I might be inclined to agree. In my personal life, I suspect I could be allot richer if I were allot more ruthless with my time and money. One could accuse me of being a sucker for down and outs - I take my relationship with Zen as an example - Fat Face just needs to look sad and I can't help but to buy her a meal. I suspect that I should probably wake up every morning and ask the Almighty to give me a streak of ruthlessness. Why be nice? Nice Guys Finish Last.

Thank God for economic crisises. If the current credit crunch is doing us a service, it is to show us that there is a place for ideals and morals, particularly when it comes to doing business. Wall Street and the world's bankers who were once worshiped for the gazillion dollar bonus's are now deservedly villified for screwing up the world by encouraging a culture of greed. Seriously, when you're going broke, you're not going to be terribly sympathetic to the likes of Chuck Prince (Fromer Citi CEO) or Stan O'Neal (Former Merril Lynch CEO) when they get the public boot on the rear ends - particularly when you know they'll be landing on a US$100 million pay packet.

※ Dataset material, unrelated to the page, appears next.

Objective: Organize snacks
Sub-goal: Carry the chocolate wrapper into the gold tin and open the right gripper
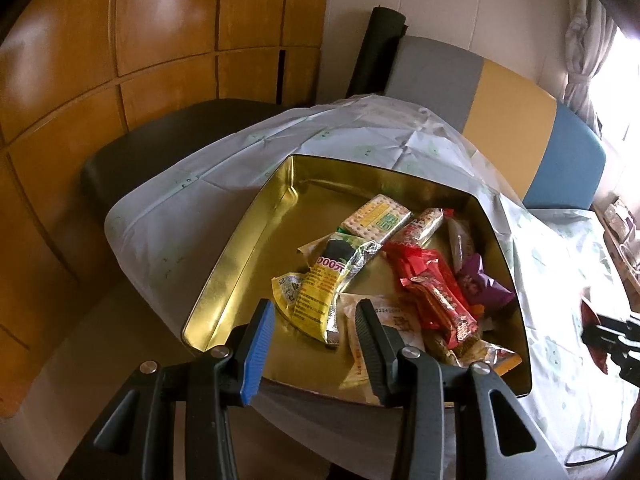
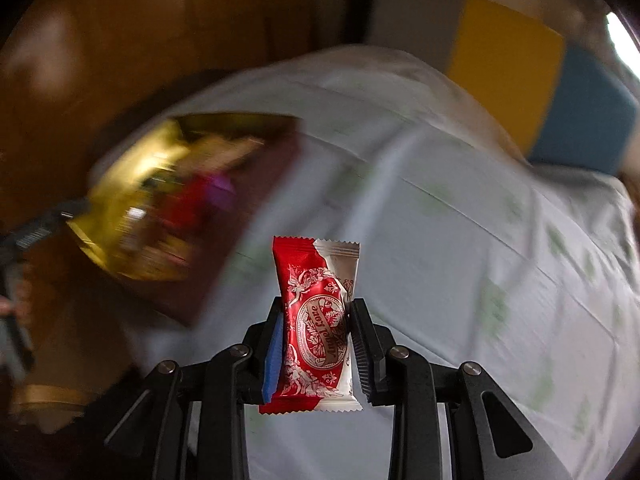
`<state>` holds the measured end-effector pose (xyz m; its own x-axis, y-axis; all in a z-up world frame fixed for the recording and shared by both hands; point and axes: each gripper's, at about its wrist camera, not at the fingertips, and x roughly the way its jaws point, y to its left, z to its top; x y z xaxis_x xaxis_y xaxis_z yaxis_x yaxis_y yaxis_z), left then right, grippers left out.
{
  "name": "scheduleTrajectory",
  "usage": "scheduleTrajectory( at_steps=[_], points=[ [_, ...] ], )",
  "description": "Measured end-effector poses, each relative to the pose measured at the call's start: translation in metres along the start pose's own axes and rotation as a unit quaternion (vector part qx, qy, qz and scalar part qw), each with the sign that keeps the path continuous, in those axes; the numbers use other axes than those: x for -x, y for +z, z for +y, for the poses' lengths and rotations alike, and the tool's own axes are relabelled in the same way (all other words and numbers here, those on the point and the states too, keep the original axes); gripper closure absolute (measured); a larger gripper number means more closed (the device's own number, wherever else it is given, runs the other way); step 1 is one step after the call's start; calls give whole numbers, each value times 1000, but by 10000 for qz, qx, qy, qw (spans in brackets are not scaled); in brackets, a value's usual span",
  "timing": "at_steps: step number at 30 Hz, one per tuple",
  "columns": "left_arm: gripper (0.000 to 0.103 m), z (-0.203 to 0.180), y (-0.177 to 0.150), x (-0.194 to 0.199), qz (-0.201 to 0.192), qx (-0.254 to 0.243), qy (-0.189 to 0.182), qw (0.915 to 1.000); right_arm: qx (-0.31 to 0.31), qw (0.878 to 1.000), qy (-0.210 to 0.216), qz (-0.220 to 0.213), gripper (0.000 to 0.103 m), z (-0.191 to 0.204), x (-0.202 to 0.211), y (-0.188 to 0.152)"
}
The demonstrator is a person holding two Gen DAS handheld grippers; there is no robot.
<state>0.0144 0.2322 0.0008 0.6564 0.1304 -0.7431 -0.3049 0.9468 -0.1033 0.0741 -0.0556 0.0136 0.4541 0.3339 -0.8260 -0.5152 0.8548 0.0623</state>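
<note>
The right gripper [image 2: 316, 344] had its jaws clamped on a red and white snack packet [image 2: 316, 320], one pad on each long side, so that the packet stood upright between them with its crimped ends free above and below. This grip across the middle seemed chosen to keep the soft wrapper from folding or slipping out while it was carried. The packet hung in the air above the desk [image 2: 460, 240], which was covered with a pale cloth with green marks, and it touched nothing except the pads. To the left in the right wrist view the gold tin [image 2: 120, 216] appeared blurred, well apart from the packet. The left gripper [image 1: 316, 320] waited over the near edge of this tin [image 1: 240, 240] with its jaws apart and nothing between them; probably it stood there to steady the tin or to take the next piece. Inside the tin the snacks lay in a loose heap toward one side: a yellow sachet [image 1: 320, 292], a cracker pack [image 1: 376, 216], some red wrappers [image 1: 436, 292] and a purple wrapper [image 1: 480, 284]. The other half of the tin floor was bare, so I judged the carried packet was meant to join them there.
</note>
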Motion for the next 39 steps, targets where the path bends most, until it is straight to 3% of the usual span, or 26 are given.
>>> scheduleTrajectory(
  at_steps=[6, 14, 17, 21, 25, 28, 32, 36, 39],
  points=[
    [60, 3, 0, 1, -19, 45, -13, 10000, 381, 9962, 774, -86, 72, 64, -12, 33],
    [60, 7, -2, -1, 28, 91, -59, 9999, -13, 9944, 1056, -32, 71, 86, -59, 73],
    [60, 10, -3, -3, 68, 85, -46, 9999, 115, 9960, 869, 199, 68, 103, -90, 79],
    [60, 14, -6, -6, 135, 129, -31, 9998, 112, 9958, 696, 582, 62, 103, -124, 74],
    [60, 13, -7, -10, 172, 153, -52, 9997, 28, 9954, 802, 533, 61, 97, -119, 67],
    [60, 10, -8, -10, 180, 112, -88, 9997, -2, 9951, 886, 441, 54, 93, -107, 62],
    [60, 7, -8, -11, 190, 81, -92, 9997, -19, 9948, 954, 359, 54, 87, -95, 56],
    [60, 4, -8, -11, 206, 50, -102, 9997, 171, 9944, 913, 502, 66, 92, -99, 48],
    [60, 2, -8, -10, 197, 13, -115, 9997, 229, 9947, 878, 488, 67, 98, -103, 47]
  ],
)
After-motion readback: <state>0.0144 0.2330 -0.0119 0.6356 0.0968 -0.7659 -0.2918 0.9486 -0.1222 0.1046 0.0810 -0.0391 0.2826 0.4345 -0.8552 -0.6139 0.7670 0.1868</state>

Who are the guys who are doing relatively well out of this crisis? Surprise, surprise, it's the nice guys who avoided getting involved with the culture of greed. Bill Gates is now saving the world at his foundation and while his stock and Forbes ranking may fluctuate, Mr Gates is not rushing to claim social security. Another good guy that seems to be doing well is Warren Buffet who remains cash rich enough to pick up bargains. Mr Buffet has donated a large portion of his wealth to someone elses Foundation to ensure good works are carried out but in someone elses name. 

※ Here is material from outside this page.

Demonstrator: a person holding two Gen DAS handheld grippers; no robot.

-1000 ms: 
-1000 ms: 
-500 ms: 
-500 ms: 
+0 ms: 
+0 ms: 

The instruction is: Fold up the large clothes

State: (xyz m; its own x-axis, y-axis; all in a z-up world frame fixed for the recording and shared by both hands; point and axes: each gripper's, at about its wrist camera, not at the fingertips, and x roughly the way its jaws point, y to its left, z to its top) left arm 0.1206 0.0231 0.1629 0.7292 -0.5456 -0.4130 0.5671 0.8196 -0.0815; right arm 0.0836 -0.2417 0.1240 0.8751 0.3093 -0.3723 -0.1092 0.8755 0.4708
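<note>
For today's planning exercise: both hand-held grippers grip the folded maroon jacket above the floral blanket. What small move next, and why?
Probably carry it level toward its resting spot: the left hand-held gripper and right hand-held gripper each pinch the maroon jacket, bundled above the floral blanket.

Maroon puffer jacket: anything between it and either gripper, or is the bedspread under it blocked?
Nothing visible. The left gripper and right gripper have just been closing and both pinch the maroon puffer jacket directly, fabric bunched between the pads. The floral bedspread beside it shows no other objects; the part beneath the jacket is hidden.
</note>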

Closer to my own personal experience, is Arun Jain, Chairman and CEO of Polaris Software Labs. Of all the people I've worked with, Mr Jain probably has one of the most amazing stories to tell. I guess I have a soft spot for Polaris in as much as it was my first major job. For the first time, I made more money under my own name than I did for somone else - a case of being a $3,000 contractor instead of a $1,000 subcontractor. That, however, should not distract us from the obvious - Polaris is an interesting company built by an extraordinary person. The results are speaking for themselves - in the past three quarters, the company has declared profit increases of over 80 percent, despite the fact that they're dependent on the financial industry. The company's Ulas Trust has provided some 2,000 schoolarships for students in Tamil Nadu in India and is continuing to do so.

There are good strong business fundimentals for the company's success but I also think there's more to it and I think Mr Jain's character has allot to do with it. 

I think the first thing that should strike one about Mr Jain is the fact that this is the last person you'd expect to be a CEO. I remember going to pick him up at the airport and I was told to look out for "The Most UNCEO like person you can imagine." I guess you could call him the antithesis to the Donald Trump school of business. 

The man has no airs about him and it works from a business perspective. OK, Mr Jain is not a PR dream. Most of us in the industry like the Donald Trump type of businessman - a publicity seeker brings FREE promotion to the company and signs of success lead to actual success  etc etc. However, allot of these guys are not real and it becomes apparent in economic crisis. Mr Jain by contrast represents a differnt school of thought - modesty is practicality. 

The man was booked to stay in the Fullerton (six star). However, he personally cancelled the booking and moved himself to the Park Royal in Little India (plesant definately not the Fullerton). As far as Mr Jain is concerned, there is no need to waste money on the unnecessary and if you look at it, he's right. Flash is very attractive but it can also be a disadvantage - particularly when flash is not suported by substance (of which Mr Jain has plenty of). 

Mr Jain is also very knowledgeable, particularly about his industry. The man knows about software - he was a progammer himself and beyond his business actively seeks to apply IT knowledge (Shinning India) to agriculture (Real India). The man has worked his way up - Polaris was founded with 10,000 INR (approx US$220) 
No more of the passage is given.